Dancing Pumpkin Man turned down the opportunity. As a new actor in L.A., Geiler was still trying to make a career for himself, and he feared going on America’s Got Talent as Dancing Pumpkin Man would define him. The same held true when they called again in 2012. Finally, in 2016, he relented. As a member of the Screen Actors Guild, he could receive his day rate, and requested being able to improvise with the judges a bit.

“At this point, I was doing a bunch of commercials, touring with Wayne Brady’s live show and doing musical improv. So to spend a few afternoons just dancing around like a maniac wasn’t a big deal — and they just wanted something to break up the legit acts, so it was funny. Dancing Pumpkin Man came to life to chew up TV time, once again.”

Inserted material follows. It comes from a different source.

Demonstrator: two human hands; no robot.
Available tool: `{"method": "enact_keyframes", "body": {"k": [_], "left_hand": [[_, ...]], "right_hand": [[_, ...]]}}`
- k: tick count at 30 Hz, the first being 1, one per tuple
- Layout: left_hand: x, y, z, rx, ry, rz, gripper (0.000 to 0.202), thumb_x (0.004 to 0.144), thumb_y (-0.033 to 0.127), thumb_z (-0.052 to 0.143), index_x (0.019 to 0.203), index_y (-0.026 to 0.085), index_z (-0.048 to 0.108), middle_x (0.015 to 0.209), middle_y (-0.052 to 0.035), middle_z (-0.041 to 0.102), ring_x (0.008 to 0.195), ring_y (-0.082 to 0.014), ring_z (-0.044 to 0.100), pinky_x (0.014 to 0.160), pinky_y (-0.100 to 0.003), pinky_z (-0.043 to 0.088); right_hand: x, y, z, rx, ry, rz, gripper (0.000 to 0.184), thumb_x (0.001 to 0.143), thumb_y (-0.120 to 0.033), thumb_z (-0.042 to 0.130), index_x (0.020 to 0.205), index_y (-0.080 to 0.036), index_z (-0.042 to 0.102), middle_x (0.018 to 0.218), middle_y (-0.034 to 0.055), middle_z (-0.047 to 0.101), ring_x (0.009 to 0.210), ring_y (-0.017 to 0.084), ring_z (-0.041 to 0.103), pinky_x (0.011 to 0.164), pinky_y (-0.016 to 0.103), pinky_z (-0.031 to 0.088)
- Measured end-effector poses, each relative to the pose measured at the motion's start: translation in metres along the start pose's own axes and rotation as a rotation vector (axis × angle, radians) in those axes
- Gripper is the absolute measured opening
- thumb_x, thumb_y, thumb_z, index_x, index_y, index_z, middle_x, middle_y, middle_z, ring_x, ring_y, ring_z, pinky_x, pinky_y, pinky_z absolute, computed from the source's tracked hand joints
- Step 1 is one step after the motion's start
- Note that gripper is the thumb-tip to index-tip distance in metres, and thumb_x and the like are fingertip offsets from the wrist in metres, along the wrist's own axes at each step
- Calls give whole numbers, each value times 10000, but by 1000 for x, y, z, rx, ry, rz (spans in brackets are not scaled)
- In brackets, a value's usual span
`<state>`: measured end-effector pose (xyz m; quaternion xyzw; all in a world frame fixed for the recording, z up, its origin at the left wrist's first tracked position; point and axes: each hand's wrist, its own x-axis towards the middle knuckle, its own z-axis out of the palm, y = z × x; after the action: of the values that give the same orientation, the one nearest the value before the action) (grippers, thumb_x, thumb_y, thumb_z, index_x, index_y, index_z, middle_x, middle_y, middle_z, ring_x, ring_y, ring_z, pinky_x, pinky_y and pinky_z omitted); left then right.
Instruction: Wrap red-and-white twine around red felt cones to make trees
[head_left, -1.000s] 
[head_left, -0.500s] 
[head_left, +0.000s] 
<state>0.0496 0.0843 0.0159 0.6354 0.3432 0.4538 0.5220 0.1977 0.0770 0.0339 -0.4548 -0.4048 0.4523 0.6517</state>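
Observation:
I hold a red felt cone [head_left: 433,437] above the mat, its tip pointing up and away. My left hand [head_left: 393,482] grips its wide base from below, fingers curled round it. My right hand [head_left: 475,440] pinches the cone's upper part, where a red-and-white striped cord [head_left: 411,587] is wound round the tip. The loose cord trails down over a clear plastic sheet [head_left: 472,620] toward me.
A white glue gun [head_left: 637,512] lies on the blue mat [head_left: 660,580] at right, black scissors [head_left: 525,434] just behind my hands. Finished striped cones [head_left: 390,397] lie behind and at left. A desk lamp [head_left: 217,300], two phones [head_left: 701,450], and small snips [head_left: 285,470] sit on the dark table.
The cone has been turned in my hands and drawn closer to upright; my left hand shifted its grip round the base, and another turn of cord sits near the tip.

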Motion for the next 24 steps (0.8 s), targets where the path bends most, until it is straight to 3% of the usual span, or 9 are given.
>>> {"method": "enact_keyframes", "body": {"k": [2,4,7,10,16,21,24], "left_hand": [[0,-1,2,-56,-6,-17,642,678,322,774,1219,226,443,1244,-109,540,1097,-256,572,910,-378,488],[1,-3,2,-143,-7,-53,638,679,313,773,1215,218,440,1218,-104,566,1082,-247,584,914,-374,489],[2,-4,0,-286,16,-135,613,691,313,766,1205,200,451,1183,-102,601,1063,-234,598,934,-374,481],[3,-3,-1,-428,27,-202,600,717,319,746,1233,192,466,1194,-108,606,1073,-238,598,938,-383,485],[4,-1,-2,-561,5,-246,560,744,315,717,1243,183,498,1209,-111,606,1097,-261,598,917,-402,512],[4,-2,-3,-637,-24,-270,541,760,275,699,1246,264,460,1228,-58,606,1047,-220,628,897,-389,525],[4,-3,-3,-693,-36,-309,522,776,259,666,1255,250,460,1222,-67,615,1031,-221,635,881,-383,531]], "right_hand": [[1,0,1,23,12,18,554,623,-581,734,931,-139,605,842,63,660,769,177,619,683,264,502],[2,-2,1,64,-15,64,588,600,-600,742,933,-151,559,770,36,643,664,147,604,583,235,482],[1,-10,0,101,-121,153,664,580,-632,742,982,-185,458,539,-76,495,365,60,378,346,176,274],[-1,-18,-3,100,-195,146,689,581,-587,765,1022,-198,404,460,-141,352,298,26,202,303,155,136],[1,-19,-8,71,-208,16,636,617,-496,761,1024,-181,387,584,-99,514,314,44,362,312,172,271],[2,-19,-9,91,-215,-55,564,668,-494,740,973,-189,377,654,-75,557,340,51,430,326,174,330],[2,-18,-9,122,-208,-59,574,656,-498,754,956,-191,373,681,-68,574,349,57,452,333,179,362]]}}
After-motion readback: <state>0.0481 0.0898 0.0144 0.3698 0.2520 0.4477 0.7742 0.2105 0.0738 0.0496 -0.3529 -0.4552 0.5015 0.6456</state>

Surely, Geiler thought, that’d be the end of Dancing Pumpkin Man. But once more, he was wrong. Every year it comes back, and every year, it reaches a new height of cultural recognition. “It just won’t die,” he tells me. “It’s not like I tour around and do it, but here we are 13 years later, and people still bring Dancing Pumpkin Man back out and share it with more people.”

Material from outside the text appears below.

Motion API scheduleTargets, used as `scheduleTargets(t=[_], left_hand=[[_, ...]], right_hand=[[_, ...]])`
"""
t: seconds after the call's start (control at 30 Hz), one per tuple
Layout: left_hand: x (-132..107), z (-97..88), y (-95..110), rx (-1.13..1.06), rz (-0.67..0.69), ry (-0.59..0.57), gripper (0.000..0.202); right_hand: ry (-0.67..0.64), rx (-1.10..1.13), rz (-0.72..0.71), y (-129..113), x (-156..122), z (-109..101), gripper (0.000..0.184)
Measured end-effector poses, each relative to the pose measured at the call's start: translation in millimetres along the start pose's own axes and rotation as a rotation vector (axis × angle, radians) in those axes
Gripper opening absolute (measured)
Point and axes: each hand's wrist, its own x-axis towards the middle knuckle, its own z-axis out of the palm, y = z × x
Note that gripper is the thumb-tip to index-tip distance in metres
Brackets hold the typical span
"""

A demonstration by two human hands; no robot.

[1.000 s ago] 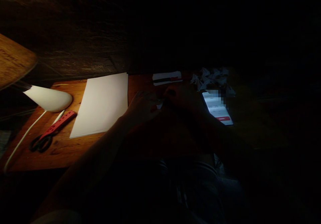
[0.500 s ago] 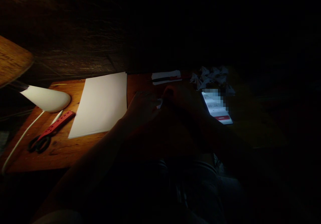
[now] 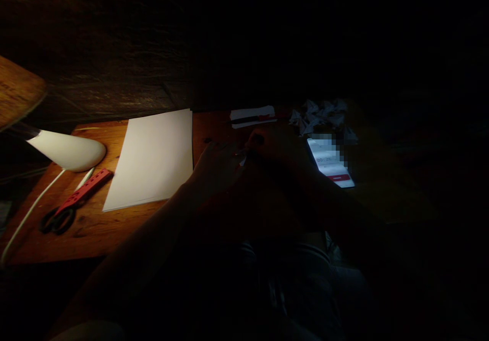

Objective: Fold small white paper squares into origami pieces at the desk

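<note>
In dim light, my left hand [image 3: 219, 163] and my right hand [image 3: 263, 145] meet over the middle of the wooden table. A small piece of white paper [image 3: 243, 161] shows between their fingertips, and both hands appear closed on it. Much of the paper is covered by the fingers, so its full shape is hidden. Left of my left hand lies a stack of white sheets [image 3: 153, 160]. Behind my hands are small white paper strips [image 3: 240, 113] with a dark and red pen-like thing [image 3: 263, 117] on top. Several folded paper pieces [image 3: 319, 117] sit at the back right.
A phone [image 3: 330, 165] with a lit screen lies right of my right hand. At the left stand a white desk lamp [image 3: 69, 150] and its cord [image 3: 34, 208]. Scissors with black handles [image 3: 63, 220] lie beside a red perforated strip [image 3: 86, 189]. A dark wall [image 3: 133, 76] rises behind the wooden table [image 3: 91, 236].
My fingers have shifted slightly around the small paper, which now sits at a somewhat different angle. The view has moved very slightly; the things on the table stay in place.
</note>
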Motion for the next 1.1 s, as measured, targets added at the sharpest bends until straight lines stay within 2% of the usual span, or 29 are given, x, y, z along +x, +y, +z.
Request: scheduleTargets(t=[0.2, 0.37, 0.5, 0.6, 0.73, 0.93, 1.1], left_hand=[[1.6, -2.6, 3.3, 0.028, -0.010, -0.053, 0.035], [1.1, -2.7, 6.9, 0.072, 0.027, -0.066, 0.029], [1.0, -0.7, 3.6, 0.048, 0.041, -0.073, 0.032], [2.8, 5.9, -3.2, -0.045, -0.024, -0.040, 0.026], [6.3, 21.5, -10.9, -0.210, -0.156, 0.033, 0.018], [8.9, 36.3, -17.7, -0.312, -0.291, 0.102, 0.045], [12.1, 39.2, -22.9, -0.388, -0.330, 0.105, 0.029]], right_hand=[[-0.024, -0.006, 0.019, 0.1, 0.1, 1.7, 0.023], [-0.009, 0.028, 0.031, 0.3, 2.8, 6.8, 0.021], [-0.019, 0.045, 0.066, -3.7, 3.4, 6.8, 0.015], [-0.040, 0.022, 0.010, -5.2, -0.1, 3.0, 0.010], [0.002, -0.084, -0.064, -3.4, -6.1, 0.8, 0.019], [-0.038, -0.185, -0.089, -5.3, -9.6, -2.0, 0.017], [-0.036, -0.211, -0.119, -9.6, -13.4, -9.0, 0.016]])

“So now I’m embracing it,” he continues. “So long as I don’t overexpose it and get too crazy with this silly little dance I did to fill time, I think it could continue to keep hitting new heights.”

And if there is to be overexposure, he’s been smart to ensure he’ll be the one to benefit from it, licensing his moves and trademarking the character. “We’d been getting so many inquiries about it, I figured it’d be wise to do,” he says. “Within the last couple of months, I finally went about doing the paperwork, and now I’ve turned into like an actual Halloween capitalist,” he says.

“There has to be a Dancing Pumpkin Man scented candle, a Dancing Pumpkin Man door decoration and maybe a Dancing Pumpkin Man pop-up animatronic for your yard that scares you with crappy freestyle dance moves.”

Laugh at your own peril. Within the last year, Epic Games approached Geiler to license Dancing Pumpkin Man’s moves for Fortnite. “That definitely got me some credibility for at least three months with my 10-year-old,” Geiler says.

He’s also licensed the moves out to Dunkin’ Donuts, as well as a chiptune maker “where Dancing Pumpkin Man pops up and does 8-bit dancing.”

Dancing Pumpkin Man: Pumpkin Forever

“Above all else, the real cool thing is that for kids, it’s a legit part of their Halloween now,” Geiler says. “So when I pick up my two sons from school, the other kids will be like, ‘Your dad’s Dancing Pumpkin Man?!’ People that age just know it as something that they see around the same time that the Great Pumpkin is on TV. That’s very cool.”

Still, there are times when Geiler asks himself why Dancing Pumpkin Man, of all his work, has proved ever-lasting. “Sometimes I wish the things that I actually care about had millions of views. But it was just total spontaneous ridiculousness, and perhaps that’s what people sense about it,” he tells me. “That’s the lesson in all this: Just make your stuff. Be passionate about it, and know that after it leaves your hands, you don’t have any idea what will happen.”